A tradução de uma obra para o português europeu e o brasileiro precisam ser feitas do zero, e não adaptadas do europeu para o brasileiro. Fiz a tradução de um livro que já existia traduzido para o português europeu e sei que não podemos apenas adaptar o texto. Comecei do zero sim, pois o português europeu é diferente do brasileiro e muito. Um exemplo muito simples: fui a Lisboa e queria comprar uma "bolsa de couro", tive de aprender que queria comprar uma "mala de pele". Como podemos dizer que em uma tradução não há diferença? Enfim, adaptação não serve. Muitos questionam minhas decisões em determinados termos da série que ficaram diferentes do livro. Quando comecei a tradução da série, não sabia da existência dos livros, pois não avisam sobre isso. Tomei minhas decisões e as assumo. Confesso que a "mão do rei" foi um erro, mas a HBO não contestou quando deixei "conselheiro do rei". Enfim, se houvesse mais interação enter os tradutores do livro, legenda e dublagem (que é o meu caso), tudo fluiria melhor e não haveria tantas divergências. Eu sempre tenho contato com os autores dos livros que traduzo para tirar minhas dúvidas,pois não podemos entrar na cabeça deles e termos certeza do que pensam, então, nada melhor que eles mesmos nos esclarecerem as dúvidas. Espero que o tradutor do livro tenha contato com Martin.

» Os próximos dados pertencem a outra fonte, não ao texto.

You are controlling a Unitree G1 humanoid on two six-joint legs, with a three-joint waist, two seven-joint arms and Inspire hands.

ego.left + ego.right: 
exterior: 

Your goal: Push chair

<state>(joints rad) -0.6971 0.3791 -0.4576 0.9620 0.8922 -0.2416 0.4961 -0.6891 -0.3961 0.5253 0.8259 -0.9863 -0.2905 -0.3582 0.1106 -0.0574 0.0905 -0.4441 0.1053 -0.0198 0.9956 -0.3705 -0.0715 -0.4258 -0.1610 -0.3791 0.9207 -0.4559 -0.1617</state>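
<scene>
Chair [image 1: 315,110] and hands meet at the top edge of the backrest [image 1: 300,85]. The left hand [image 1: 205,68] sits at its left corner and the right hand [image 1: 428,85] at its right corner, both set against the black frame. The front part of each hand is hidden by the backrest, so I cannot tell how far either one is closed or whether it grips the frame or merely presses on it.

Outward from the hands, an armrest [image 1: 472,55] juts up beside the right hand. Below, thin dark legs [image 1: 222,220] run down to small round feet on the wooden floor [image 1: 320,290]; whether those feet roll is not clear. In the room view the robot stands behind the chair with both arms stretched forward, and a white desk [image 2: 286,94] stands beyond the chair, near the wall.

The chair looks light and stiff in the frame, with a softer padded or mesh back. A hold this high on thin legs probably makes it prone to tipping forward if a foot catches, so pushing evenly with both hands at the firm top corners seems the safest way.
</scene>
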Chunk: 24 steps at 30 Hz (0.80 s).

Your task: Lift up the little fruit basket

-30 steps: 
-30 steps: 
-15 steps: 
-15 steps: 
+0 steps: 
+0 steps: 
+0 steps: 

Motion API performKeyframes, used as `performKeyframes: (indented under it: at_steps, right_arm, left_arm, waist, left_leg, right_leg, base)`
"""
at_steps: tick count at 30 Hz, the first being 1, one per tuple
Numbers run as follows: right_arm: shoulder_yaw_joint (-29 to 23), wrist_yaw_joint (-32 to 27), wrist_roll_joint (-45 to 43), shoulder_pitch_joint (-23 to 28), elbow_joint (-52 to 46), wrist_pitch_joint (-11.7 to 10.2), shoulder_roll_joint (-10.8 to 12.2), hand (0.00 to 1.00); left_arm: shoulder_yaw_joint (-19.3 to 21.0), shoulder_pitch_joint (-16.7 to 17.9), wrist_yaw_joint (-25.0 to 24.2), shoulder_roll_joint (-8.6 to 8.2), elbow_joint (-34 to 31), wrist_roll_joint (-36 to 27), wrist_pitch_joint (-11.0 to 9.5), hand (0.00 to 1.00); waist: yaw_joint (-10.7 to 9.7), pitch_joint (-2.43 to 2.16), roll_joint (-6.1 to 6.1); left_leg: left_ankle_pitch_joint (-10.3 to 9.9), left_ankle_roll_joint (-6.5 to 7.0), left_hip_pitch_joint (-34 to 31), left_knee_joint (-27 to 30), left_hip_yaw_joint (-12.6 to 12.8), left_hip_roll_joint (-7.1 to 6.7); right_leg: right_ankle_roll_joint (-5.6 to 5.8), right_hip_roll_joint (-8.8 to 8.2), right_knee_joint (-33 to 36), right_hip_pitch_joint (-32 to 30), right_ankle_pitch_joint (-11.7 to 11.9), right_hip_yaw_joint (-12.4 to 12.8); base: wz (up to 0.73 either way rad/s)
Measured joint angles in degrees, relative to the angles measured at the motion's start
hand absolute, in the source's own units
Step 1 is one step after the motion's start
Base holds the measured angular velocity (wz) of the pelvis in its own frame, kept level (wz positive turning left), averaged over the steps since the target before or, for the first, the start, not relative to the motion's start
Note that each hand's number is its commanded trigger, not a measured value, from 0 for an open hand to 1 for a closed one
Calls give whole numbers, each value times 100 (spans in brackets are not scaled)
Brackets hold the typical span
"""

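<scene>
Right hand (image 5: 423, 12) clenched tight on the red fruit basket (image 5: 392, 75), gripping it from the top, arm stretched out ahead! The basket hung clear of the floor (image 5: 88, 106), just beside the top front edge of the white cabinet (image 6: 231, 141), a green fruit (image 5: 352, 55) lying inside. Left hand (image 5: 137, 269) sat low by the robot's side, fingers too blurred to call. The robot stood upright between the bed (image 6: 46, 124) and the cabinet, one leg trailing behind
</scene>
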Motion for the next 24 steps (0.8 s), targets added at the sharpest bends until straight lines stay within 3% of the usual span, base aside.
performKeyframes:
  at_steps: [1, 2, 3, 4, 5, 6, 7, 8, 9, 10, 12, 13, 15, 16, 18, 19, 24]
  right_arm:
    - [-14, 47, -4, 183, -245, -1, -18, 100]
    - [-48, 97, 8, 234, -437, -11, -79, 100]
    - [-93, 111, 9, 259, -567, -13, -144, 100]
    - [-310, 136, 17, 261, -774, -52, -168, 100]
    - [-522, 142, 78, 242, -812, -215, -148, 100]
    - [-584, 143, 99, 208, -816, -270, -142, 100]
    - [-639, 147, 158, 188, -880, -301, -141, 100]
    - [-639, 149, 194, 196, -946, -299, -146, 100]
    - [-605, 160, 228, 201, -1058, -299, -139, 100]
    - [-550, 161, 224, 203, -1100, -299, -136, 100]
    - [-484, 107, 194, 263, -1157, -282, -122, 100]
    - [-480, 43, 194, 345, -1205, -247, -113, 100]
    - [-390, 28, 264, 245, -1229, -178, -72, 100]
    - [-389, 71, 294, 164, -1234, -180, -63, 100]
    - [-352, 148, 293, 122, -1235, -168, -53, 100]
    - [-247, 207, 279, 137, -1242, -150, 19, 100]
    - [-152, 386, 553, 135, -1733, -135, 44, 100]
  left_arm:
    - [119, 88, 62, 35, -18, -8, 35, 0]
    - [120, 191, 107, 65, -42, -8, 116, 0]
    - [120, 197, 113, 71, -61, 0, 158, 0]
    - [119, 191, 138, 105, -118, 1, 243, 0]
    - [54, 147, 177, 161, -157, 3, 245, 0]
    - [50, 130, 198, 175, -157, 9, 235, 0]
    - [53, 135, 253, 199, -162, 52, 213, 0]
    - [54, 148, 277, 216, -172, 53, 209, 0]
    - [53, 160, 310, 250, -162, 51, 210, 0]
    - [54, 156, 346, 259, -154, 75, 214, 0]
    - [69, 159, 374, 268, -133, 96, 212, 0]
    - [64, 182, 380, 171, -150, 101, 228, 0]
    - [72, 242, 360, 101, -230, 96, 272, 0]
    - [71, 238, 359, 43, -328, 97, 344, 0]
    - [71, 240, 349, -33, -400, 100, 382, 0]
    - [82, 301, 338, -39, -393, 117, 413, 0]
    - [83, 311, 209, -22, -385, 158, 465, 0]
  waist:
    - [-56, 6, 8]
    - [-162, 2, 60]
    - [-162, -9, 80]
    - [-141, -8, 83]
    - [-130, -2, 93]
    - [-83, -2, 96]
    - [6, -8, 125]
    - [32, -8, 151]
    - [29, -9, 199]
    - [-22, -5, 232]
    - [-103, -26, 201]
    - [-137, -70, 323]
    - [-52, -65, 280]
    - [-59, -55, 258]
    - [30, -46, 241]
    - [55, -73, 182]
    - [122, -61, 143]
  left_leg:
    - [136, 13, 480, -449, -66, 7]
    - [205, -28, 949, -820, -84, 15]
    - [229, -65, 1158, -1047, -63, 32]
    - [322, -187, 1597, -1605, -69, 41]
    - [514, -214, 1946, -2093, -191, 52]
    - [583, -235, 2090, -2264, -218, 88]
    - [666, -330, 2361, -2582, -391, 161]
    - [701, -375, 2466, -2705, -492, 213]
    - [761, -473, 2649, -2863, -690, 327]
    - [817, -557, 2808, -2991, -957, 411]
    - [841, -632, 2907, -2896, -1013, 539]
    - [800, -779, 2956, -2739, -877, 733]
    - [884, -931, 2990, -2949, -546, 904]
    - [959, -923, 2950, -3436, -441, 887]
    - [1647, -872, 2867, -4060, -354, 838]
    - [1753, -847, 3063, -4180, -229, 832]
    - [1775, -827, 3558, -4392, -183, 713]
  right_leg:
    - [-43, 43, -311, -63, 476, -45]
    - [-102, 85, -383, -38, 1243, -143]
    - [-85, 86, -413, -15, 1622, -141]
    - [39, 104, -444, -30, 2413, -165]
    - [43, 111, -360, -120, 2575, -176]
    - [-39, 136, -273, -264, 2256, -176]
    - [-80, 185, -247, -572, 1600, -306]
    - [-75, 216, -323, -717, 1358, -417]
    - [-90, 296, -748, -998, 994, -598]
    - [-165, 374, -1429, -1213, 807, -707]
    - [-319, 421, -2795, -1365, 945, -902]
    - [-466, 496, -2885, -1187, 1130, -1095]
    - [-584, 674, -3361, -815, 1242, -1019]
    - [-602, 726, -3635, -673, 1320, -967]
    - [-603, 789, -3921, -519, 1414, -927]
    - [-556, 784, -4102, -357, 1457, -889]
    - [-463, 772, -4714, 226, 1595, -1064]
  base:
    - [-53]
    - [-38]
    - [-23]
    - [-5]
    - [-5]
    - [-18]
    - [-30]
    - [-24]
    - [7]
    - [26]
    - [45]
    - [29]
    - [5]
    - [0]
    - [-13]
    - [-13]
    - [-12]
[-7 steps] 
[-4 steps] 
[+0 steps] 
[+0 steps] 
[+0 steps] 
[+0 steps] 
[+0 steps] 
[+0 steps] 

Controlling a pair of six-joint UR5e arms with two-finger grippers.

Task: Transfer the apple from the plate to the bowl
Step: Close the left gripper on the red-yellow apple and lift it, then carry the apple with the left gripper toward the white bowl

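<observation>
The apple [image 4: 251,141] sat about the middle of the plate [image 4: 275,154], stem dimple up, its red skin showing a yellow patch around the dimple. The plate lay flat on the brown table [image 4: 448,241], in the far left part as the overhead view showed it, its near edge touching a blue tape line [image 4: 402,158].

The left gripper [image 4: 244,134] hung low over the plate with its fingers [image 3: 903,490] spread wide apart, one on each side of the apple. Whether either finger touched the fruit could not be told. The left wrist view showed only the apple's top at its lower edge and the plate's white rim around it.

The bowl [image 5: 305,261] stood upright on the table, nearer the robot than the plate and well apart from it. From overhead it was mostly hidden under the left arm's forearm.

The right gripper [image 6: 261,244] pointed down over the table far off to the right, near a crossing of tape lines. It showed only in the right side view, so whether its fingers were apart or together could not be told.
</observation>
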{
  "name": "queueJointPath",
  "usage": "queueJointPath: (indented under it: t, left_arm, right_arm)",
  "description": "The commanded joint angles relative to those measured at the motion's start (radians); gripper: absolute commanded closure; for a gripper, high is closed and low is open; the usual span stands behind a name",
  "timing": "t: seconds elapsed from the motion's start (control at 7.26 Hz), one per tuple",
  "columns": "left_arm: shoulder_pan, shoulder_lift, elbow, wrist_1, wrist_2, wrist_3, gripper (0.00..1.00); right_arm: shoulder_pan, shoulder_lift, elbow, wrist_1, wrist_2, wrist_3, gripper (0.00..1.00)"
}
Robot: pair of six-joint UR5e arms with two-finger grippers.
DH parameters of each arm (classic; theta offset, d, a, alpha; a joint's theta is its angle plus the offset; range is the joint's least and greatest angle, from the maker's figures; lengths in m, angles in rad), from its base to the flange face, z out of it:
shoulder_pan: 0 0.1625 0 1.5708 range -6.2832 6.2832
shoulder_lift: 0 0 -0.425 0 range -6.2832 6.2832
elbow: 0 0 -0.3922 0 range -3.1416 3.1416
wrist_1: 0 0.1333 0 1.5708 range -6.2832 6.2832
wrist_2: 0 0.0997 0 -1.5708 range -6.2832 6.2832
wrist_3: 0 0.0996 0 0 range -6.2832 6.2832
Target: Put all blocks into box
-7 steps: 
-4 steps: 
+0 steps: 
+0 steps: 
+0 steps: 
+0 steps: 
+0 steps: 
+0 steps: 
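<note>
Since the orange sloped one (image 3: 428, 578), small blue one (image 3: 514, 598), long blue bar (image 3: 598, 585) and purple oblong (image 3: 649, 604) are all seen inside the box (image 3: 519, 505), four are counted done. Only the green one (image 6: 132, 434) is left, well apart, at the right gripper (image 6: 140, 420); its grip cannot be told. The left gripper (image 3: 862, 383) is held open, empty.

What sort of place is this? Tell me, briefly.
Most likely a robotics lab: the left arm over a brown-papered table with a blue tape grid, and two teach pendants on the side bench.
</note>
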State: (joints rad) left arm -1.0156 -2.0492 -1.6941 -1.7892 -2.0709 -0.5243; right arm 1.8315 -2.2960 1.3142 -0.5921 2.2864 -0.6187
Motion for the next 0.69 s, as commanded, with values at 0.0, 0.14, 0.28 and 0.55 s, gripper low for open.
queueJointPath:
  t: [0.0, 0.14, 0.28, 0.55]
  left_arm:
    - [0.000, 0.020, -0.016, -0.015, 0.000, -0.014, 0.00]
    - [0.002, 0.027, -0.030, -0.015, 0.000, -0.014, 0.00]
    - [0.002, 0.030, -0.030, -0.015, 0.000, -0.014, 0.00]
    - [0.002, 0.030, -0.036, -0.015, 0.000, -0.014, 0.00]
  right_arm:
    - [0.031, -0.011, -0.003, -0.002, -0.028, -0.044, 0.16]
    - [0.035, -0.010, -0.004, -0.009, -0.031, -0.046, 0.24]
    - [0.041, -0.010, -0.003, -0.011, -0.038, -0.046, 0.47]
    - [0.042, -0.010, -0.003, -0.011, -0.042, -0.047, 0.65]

ResponderEliminareu gostei da tradução, e agora sabendo disso, creio que algumas incoerências que eu achei (não me peçam para reencontrá-las) são frutos de uma adaptação,
ResponderEliminarabs
Gabriel Birkhann
Gostaria de saber qual é a editora de partida para os textos adaptados pela Leya.
ResponderEliminarPrimeiro peço desculpa por só agora publicar este comentário; tenho moderação automática no blogue para posts antigos, para me livrar do spam, e só dei por ele agora.
EliminarSegundo, a editora é a editora portuguesa do Martin, a Saída de Emergência.